Debt & Borrowing: How to Stay Out of a Financial Trap

 

In the first two parts of this personal finance series, we discussed how to protect yourself from unexpected financial disasters—through emergency funds and insurance. These risks are external and often outside our control.

But not all financial disasters come from the outside.

Many are self-created, especially when we borrow money recklessly, overspend, or live beyond our means.
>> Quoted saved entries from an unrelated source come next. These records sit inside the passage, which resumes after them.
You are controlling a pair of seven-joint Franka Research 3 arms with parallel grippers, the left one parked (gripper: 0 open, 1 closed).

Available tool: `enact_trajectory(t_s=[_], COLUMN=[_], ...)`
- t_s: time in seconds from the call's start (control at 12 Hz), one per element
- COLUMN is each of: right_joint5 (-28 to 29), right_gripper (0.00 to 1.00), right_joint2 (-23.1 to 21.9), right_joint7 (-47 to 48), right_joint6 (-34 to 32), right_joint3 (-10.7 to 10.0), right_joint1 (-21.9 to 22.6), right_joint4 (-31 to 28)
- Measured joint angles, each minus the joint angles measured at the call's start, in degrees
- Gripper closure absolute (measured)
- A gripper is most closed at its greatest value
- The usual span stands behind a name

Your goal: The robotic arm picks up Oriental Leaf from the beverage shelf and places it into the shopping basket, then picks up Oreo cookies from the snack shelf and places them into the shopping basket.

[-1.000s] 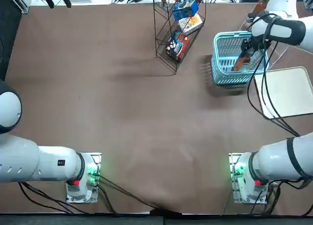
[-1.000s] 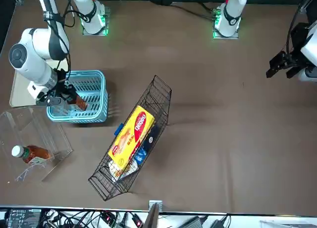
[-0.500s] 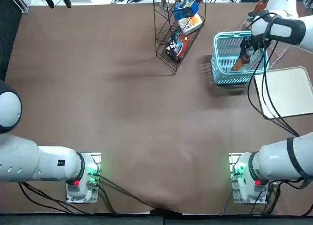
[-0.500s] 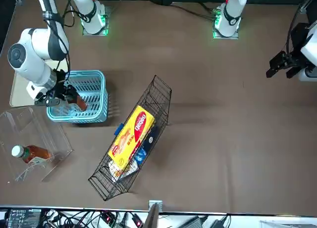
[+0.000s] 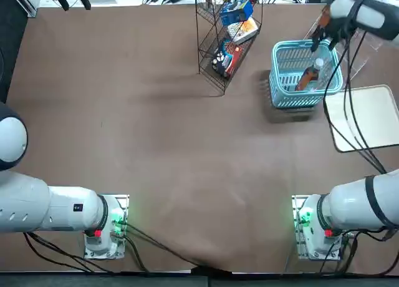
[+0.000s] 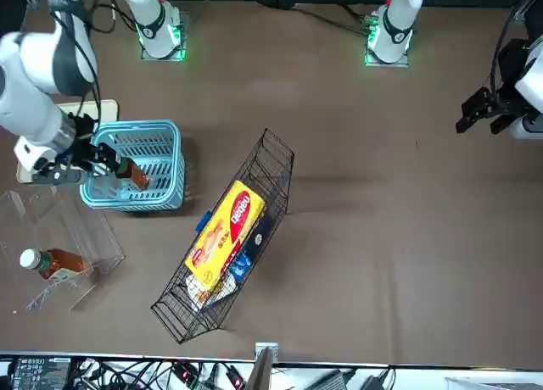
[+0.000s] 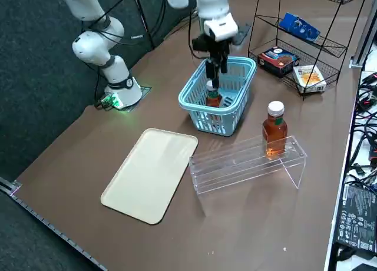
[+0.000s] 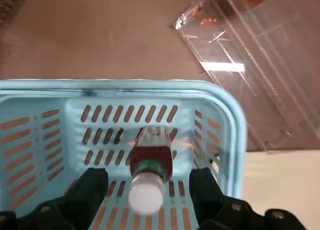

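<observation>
The Oriental Leaf leans cap-up inside the light-blue shopping basket. My right gripper hangs above the bottle's white cap, open, its fingers apart on either side and touching nothing. The Oreo cookies lie on an upper tier of the black wire snack shelf. Beside the basket stands the clear beverage shelf.
A second tea bottle stands on the clear shelf. A cream tray lies flat near the basket. The wire rack also carries a yellow-orange box and a dark pack with red.
My right gripper has let go of the bottle and risen away from the basket toward the table's far edge. The bottle stays leaning in the basket.
</observation>
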Motion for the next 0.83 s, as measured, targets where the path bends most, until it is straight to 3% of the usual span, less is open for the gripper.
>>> enact_trajectory(t_s=[0.5,0.83], right_joint5=[0.0,0.1], right_gripper=[0.00,0.00], right_joint2=[-2.6,-3.2], right_joint7=[0.0,0.0], right_joint6=[-20.7,-25.5], right_joint3=[0.0,0.1], right_joint1=[0.2,0.3], right_joint4=[15.0,19.1])
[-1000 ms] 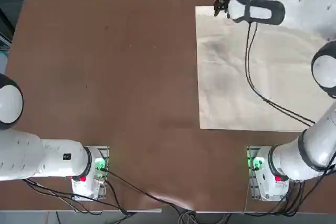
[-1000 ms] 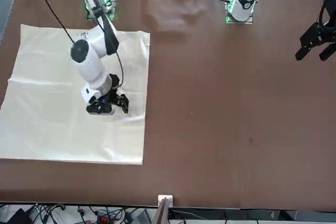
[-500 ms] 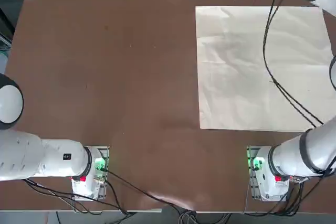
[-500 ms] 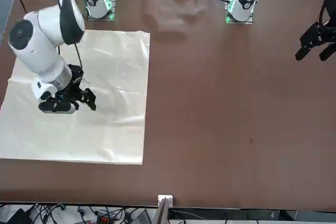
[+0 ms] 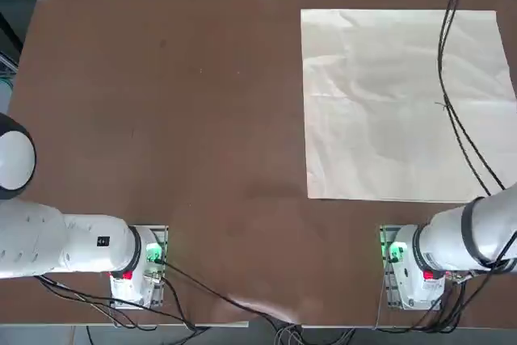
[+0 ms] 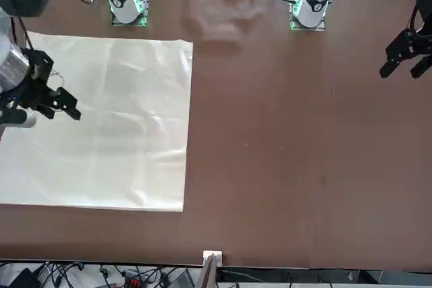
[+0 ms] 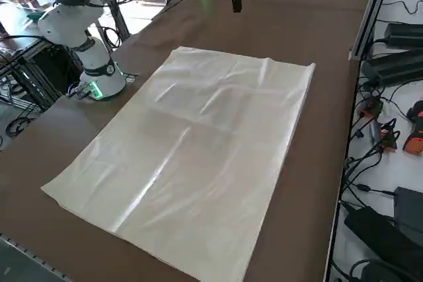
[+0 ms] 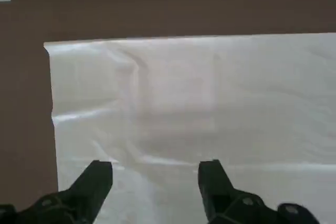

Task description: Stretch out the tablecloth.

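The tablecloth [image 5: 404, 103] lies flat on the robot's right half of the brown table, a cream sheet with faint creases and square edges. It also fills the left of the front view as the tablecloth [image 6: 101, 119] and most of the side view as the tablecloth [image 7: 198, 156]. My right gripper [image 6: 64, 104] hangs well above the cloth at the front view's left edge, open and holding nothing. In the wrist view the right gripper [image 8: 155, 174] has its two black fingers [image 8: 100, 177] spread wide over the tablecloth [image 8: 210, 93]. The top view shows only its cable.
The right arm's black cable [image 5: 452, 94] trails across the cloth. The parked left gripper [image 6: 408, 52] hangs over the table's other side. Bare brown table [image 5: 161, 103] spreads beside the cloth. Cables and power bricks [image 7: 396, 37] lie beyond the table's edge.
The right gripper has lifted off the cloth's far corner, swung towards the robot's right and risen, leaving the top view. The cloth has stayed flat.
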### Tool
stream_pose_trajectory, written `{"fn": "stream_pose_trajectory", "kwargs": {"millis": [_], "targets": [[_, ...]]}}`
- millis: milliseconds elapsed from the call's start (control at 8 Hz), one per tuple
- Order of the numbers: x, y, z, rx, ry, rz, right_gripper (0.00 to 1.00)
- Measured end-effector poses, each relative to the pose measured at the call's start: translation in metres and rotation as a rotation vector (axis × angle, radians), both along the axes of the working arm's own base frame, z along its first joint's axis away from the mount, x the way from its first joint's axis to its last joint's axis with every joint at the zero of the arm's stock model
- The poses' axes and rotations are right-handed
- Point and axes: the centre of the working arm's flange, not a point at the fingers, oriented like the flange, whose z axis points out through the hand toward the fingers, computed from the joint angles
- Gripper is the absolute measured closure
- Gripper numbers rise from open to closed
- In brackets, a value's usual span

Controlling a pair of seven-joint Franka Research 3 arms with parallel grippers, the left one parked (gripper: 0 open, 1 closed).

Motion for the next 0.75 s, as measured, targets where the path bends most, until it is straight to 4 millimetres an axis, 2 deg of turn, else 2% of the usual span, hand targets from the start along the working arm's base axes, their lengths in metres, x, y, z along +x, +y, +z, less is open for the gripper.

Debt can quietly grow into a monster that destroys your financial health, relationships, and peace of mind.

This article explains:

  • How people fall into debt traps
  • Signs you may already be in one
  • Steps to escape debt
  • How to use credit cards responsibly
  • When borrowing is okay
  • How to calculate your loan-taking capacity


    How People Fall Into Debt Traps

    For generations, financial wisdom has taught one golden rule:

    👉 Never live beyond your means.

    But today, many decisions are driven not by need, but by:

    • Credit limits

    • Easy EMI options

    • Social pressure

    • The desire to upgrade lifestyle instantly

    Examples include:

    • Buying a car worth 3× your annual income

    • Taking EMI vacations

    • Purchasing expensive gadgets or clothes on credit

    • Swiping cards without understanding interest costs

    Credit card debt in particular is dangerous—interest can reach 45–50% per year.
    Once this spiral begins, people end up:

    • Borrowing more to pay old loans

    • Borrowing from friends or relatives

    • Hiding financial problems

    • Avoiding loved ones and social events

    • Feeling trapped and hopeless

    If any of this sounds familiar, it's time to pause, reflect, and repair.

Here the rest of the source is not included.